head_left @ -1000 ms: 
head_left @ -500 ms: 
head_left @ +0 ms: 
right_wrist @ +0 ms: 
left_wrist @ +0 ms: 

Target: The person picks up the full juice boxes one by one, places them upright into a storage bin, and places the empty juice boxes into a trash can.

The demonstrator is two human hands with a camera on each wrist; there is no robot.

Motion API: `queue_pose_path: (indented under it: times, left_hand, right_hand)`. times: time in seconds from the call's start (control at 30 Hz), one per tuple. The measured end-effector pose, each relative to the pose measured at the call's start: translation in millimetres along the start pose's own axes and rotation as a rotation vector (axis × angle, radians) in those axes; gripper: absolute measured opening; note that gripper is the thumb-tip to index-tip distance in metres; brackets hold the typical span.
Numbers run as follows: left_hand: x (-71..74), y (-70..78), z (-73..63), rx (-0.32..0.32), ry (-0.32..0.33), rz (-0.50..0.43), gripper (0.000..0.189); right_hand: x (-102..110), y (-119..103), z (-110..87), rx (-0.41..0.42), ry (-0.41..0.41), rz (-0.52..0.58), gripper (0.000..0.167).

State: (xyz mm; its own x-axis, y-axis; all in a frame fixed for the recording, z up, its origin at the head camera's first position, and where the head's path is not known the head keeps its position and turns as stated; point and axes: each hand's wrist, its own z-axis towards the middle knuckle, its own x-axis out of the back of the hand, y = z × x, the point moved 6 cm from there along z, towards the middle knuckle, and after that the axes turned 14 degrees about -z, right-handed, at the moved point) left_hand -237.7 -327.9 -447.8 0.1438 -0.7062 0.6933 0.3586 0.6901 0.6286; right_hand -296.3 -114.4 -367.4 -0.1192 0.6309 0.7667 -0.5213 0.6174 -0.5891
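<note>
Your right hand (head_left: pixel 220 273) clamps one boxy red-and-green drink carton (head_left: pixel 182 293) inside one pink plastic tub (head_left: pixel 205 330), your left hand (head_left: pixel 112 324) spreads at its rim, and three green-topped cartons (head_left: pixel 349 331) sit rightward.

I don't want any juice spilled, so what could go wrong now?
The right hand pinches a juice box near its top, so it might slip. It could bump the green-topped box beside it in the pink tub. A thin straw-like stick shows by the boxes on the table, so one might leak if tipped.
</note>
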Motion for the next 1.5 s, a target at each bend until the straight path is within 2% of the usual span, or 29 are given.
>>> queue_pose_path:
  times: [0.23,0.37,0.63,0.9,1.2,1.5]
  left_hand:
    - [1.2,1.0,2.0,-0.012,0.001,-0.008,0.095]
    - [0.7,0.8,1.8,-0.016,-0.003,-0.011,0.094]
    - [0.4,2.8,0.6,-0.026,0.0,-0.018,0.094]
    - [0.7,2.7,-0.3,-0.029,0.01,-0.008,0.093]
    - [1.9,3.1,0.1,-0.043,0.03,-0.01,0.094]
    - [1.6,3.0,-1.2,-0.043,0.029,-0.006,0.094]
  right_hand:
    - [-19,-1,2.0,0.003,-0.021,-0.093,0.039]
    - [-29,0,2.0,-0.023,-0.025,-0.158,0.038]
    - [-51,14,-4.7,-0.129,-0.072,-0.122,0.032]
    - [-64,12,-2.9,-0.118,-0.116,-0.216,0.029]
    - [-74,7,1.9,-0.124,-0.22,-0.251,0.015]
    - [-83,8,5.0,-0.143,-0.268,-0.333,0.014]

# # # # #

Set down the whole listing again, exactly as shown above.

head_left @ -1000 ms: 
head_left @ -500 ms: 
head_left @ +0 ms: 
right_wrist @ +0 ms: 
left_wrist @ +0 ms: 

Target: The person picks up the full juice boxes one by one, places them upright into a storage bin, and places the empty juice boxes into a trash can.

The demonstrator is two human hands with a camera on each wrist; there is no robot.

Motion API: `queue_pose_path: (indented under it: times, left_hand, right_hand)`. times: time in seconds from the call's start (control at 30 Hz), one per tuple. The measured end-effector pose, each relative to the pose measured at the call's start: translation in millimetres along the start pose's own axes and rotation as a rotation vector (axis × angle, radians) in those axes; gripper: absolute measured opening; note that gripper is the thumb-tip to index-tip distance in metres; brackets hold the typical span.
Numbers run as follows: left_hand: x (-71..74), y (-70..78), z (-73..63), rx (-0.32..0.32), ry (-0.32..0.33), rz (-0.50..0.43), gripper (0.000..0.189); right_hand: x (-102..110), y (-119..103), z (-110..87), rx (-0.41..0.42), ry (-0.41..0.41), rz (-0.52..0.58), gripper (0.000..0.167).

State: (xyz mm; its own x-axis, y-axis; all in a frame fixed for the recording, z up, its origin at the head camera's first position, and where the head's path is not known the head keeps its position and turns as stated; point and axes: each hand's wrist, its own z-axis towards the middle knuckle, its own x-axis out of the back of the hand, y = z × x, the point moved 6 cm from there along z, towards the middle knuckle, and after that the axes turned 14 degrees about -z, right-handed, at the moved point) left_hand -237.7 -327.9 -447.8 0.1438 -0.7062 0.6933 0.3586 0.6901 0.6286; right_hand -296.3 -114.4 -367.4 -0.1192 0.6309 0.7667 -0.5213 0.6174 -0.5891
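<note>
Your right hand (head_left: pixel 220 273) clamps one boxy red-and-green drink carton (head_left: pixel 182 293) inside one pink plastic tub (head_left: pixel 205 330), your left hand (head_left: pixel 112 324) spreads at its rim, and three green-topped cartons (head_left: pixel 349 331) sit rightward.

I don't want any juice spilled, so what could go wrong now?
The right hand pinches a juice box near its top, so it might slip. It could bump the green-topped box beside it in the pink tub. A thin straw-like stick shows by the boxes on the table, so one might leak if tipped.
</note>
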Motion for the next 1.5 s, a target at each bend until the straight path is within 2% of the usual span, or 29 are given.
>>> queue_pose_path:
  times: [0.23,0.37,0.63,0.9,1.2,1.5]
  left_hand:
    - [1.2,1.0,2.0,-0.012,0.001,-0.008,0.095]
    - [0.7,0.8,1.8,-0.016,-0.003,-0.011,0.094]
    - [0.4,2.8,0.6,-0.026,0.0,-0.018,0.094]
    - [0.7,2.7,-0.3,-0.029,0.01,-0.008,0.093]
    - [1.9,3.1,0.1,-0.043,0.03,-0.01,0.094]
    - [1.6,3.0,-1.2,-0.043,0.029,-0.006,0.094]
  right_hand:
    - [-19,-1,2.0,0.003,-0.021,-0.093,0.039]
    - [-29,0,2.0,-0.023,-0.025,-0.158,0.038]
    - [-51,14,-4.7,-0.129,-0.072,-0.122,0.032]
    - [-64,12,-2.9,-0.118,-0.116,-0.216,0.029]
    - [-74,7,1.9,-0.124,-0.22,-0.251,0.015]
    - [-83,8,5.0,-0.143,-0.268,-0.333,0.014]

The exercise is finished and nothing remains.